Mean Reversion: The basis line provides a natural profit target for reversion trades, representing the midpoint of recent momentum extremes
Trend Strength: Persistent channel boundary riding offers an objective measure of trend strength without additional indicators
Consolidation Detection: Channel width analysis provides early warning of potential volatility expansion from compression phases
Comparative Analysis:
When compared to traditional RSI implementations and other momentum frameworks:
vs. Fixed Threshold RSI: Provides market-adaptive reference levels rather than static values, helping to reduce false signals during trending markets where RSI can remain "overbought" or "oversold" for extended periods
vs. RSI Bollinger Bands: Offers clearer breakout signals and more intuitive extreme identification through actual high/low boundaries rather than statistical standard deviations
vs. Stochastic Oscillator: Maintains RSI's momentum measurement advantages (unbounded calculation avoiding scale compression) while adding the breakout detection capabilities of Donchian Channels
vs.
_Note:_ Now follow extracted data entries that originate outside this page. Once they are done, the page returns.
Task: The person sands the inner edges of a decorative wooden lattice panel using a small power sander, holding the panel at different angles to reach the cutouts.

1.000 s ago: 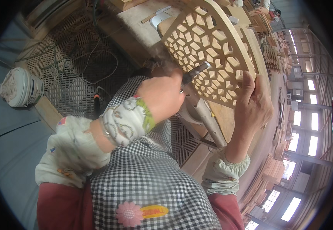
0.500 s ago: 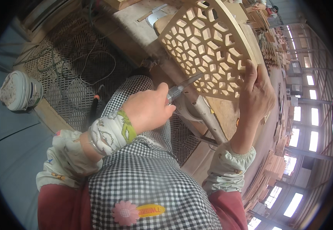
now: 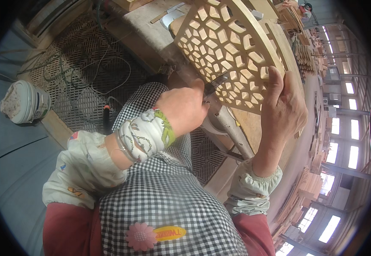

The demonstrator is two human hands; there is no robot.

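Observation:
A curved wooden panel [image 3: 267, 48], pierced all over with angular holes, stands tilted above the workbench edge. My right hand [image 3: 284, 102] grips its near right corner, thumb on the face and fingers around the edge. My left hand [image 3: 182, 110] is closed around a knife-like hand tool [image 3: 215, 83] with a narrow pointed blade. The blade tip lies over the small holes at the panel's lower left; whether it touches the wood I cannot tell. My fingers hide most of the tool's handle.
A white bucket [image 3: 26, 102] stands at left, near an orange-and-black tool handle [image 3: 106, 114]. Cables lie on the slatted floor mat [image 3: 76, 51]. A wooden-handled flat metal tool [image 3: 167, 13] rests on the bench. Stacked wood [image 3: 308, 181] lines the right; another person's hand [image 3: 291, 4] shows far off.
My left hand has moved right and slightly up, bringing the tool farther over the panel. The panel has shifted and tilted slightly; my right hand keeps its grip.

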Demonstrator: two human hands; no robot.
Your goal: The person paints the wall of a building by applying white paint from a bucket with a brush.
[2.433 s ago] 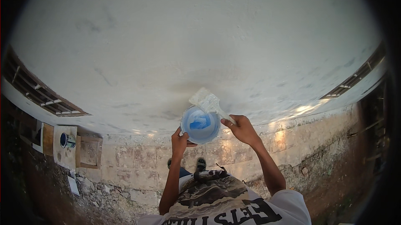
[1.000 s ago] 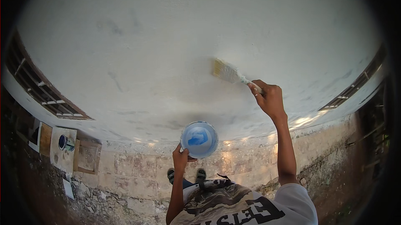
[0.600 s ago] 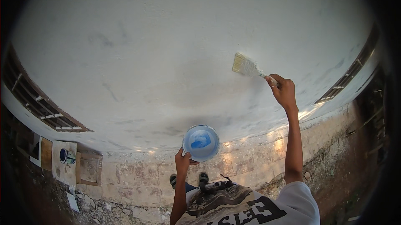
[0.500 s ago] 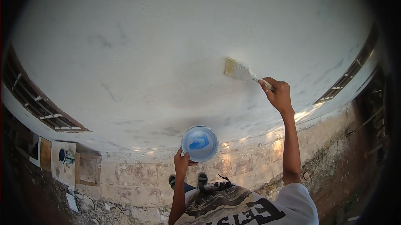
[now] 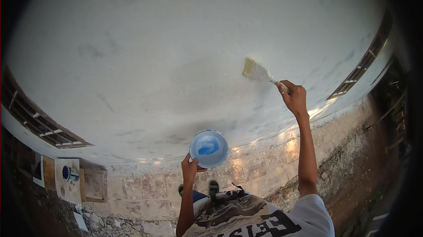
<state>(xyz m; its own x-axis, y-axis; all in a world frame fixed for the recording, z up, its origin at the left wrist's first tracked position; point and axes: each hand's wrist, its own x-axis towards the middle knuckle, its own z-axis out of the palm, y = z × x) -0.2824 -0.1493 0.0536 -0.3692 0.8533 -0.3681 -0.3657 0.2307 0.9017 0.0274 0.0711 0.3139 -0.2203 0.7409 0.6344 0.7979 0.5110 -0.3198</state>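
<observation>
My right hand (image 5: 294,97) is closed round the handle of a wide paintbrush (image 5: 259,70). Its pale yellow bristles point left against the whitish wall (image 5: 150,56), and white paint coats its metal band and neck. Whether the bristle tips press on the wall, I cannot tell. Lower down, my left hand (image 5: 190,167) grips the rim of a round blue bucket (image 5: 223,157), thumb on the edge and fingers underneath. Inside the bucket lies whitish paint, with a patch of brighter blue showing in the middle. Grey smudges mark parts of the wall.
Barred windows flank the wall, one at left (image 5: 42,120) and one at right (image 5: 363,67). At lower left a paint can (image 5: 70,173) rests on a pale board (image 5: 66,193) beside a wooden frame (image 5: 94,185). A worn tiled ledge (image 5: 154,187) runs under my feet, with rough ground beyond its edge.
The brush and my right hand have shifted slightly to the right across the wall. The view has turned a little, and the bucket appears slightly higher and further left.
</observation>
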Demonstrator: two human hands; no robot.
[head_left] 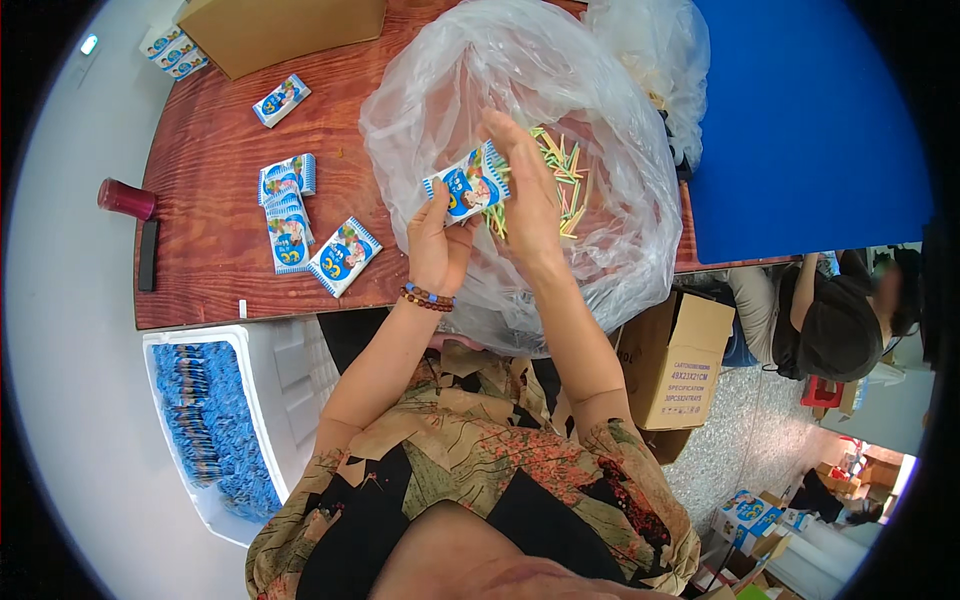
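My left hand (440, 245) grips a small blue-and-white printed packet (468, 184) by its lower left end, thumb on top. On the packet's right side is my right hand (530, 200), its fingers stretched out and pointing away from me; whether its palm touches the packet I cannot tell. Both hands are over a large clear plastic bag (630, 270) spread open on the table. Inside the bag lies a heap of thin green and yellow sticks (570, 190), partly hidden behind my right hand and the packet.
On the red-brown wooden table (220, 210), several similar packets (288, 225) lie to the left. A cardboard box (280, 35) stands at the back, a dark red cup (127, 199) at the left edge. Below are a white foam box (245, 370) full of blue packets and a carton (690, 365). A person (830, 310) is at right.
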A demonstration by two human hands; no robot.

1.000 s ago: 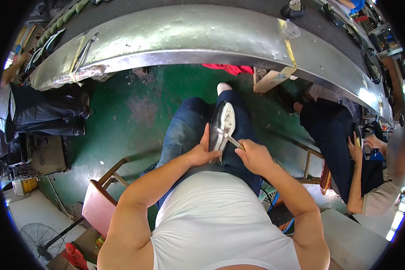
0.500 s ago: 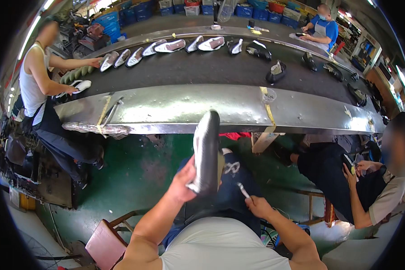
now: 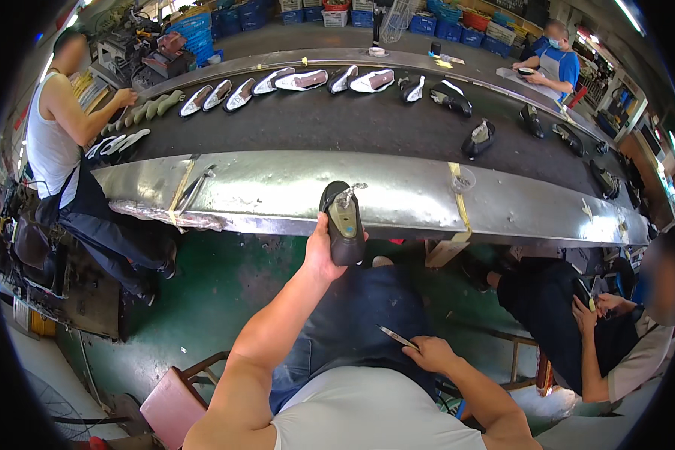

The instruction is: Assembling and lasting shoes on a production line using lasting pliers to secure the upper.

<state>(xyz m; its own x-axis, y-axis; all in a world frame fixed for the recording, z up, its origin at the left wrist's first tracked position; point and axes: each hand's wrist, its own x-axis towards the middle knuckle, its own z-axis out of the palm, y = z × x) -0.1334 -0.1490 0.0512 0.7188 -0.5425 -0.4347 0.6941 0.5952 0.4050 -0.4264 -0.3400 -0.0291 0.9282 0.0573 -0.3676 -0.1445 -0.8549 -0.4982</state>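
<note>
My left hand is wrapped round a black shoe held out at the table's near edge. The shoe's opening faces up and shows a greenish shoe last inside, with crumpled pale material at its far end. Low over my lap, my right hand is closed on a slim, pointed tool with a pale metallic blade-like end. The tool's tip points up and to the left, apart from the shoe.
Beyond the metal ledge, a dark conveyor belt carries several black and white shoes. A clear cup stands on the ledge. One co-worker stands at left; others are at right. A pink-seated chair is behind my left side.
My left hand has moved farther out and turned the shoe from its sole side to its opening. The right hand's tool has tilted lower. The left co-worker has let go of a white shoe.
</note>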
Standard Donchian Channels: Applies breakout methodology to momentum space rather than price, providing earlier signals of potential trend changes before price breakouts occur
Performance Characteristics:
The indicator exhibits specific behavioral patterns across different market conditions:
Trending Markets: Excels at identifying momentum continuation through channel breakouts, RSI tends to ride one channel boundary during strong trends, providing trend confirmation
Ranging Markets: Channel width narrows during consolidation, offering early preparation signals for potential breakout trading opportunities
High Volatility: Channels widen to reflect increased momentum variability, automatically adjusting signal sensitivity to match market conditions
Low Volatility: Channels contract, making the indicator more sensitive to subtle momentum shifts that may be significant in calm market environments
Transition Periods: Channel squeezes often precede major trend changes, offering advance warning of potential regime shifts
Limitations and Considerations:
Users should be aware of certain operational characteristics:
Lookback Dependency: Channel boundaries depend entirely on the lookback period, meaning the indicator has no predictive element beyond identifying current momentum relative to recent history
Lag Characteristics: As with all moving average-based indicators, RSI calculation introduces lag, and channel boundaries update only as new extremes occur within the lookback window
Range-Bound Sensitivity: In extremely tight ranges, channels may become very narrow, potentially generating excessive signals from minor momentum fluctuations
Trending Persistence: During very strong trends, RSI may remain at channel extremes for extended periods, requiring patience for mean reversion setups or commitment to trend-following approaches
No Absolute Levels: Unlike traditional RSI, this indicator provides no fixed reference points (like 50), making it less suitable for strategies that depend on absolute momentum readings
USAGE NOTES
This indicator is designed for technical analysis and educational purposes to help traders understand momentum dynamics and identify potential trading opportunities. The RSI Donchian Channel has limitations and should not be used as the sole basis for trading decisions.
Important considerations:
Performance varies significantly across different market conditions, timeframes, and instruments
Historical signal patterns do not guarantee future results, as market behavior continuously evolves
Effective use requires understanding of both RSI momentum principles and Donchian Channel breakout concepts
Risk management practices (stop losses, position sizing, diversification) are essential for any trading application
Consider combining with additional analytical tools such as volume analysis, price action patterns, or trend indicators for confirmation
Backtest thoroughly on your specific instruments and timeframes before live trading implementation
Be aware that optimization on historical data may lead to curve-fitting and poor forward performance
The indicator performs best when used as part of a comprehensive trading methodology that incorporates multiple forms of market analysis, sound risk management, and realistic expectations about win rates and drawdowns.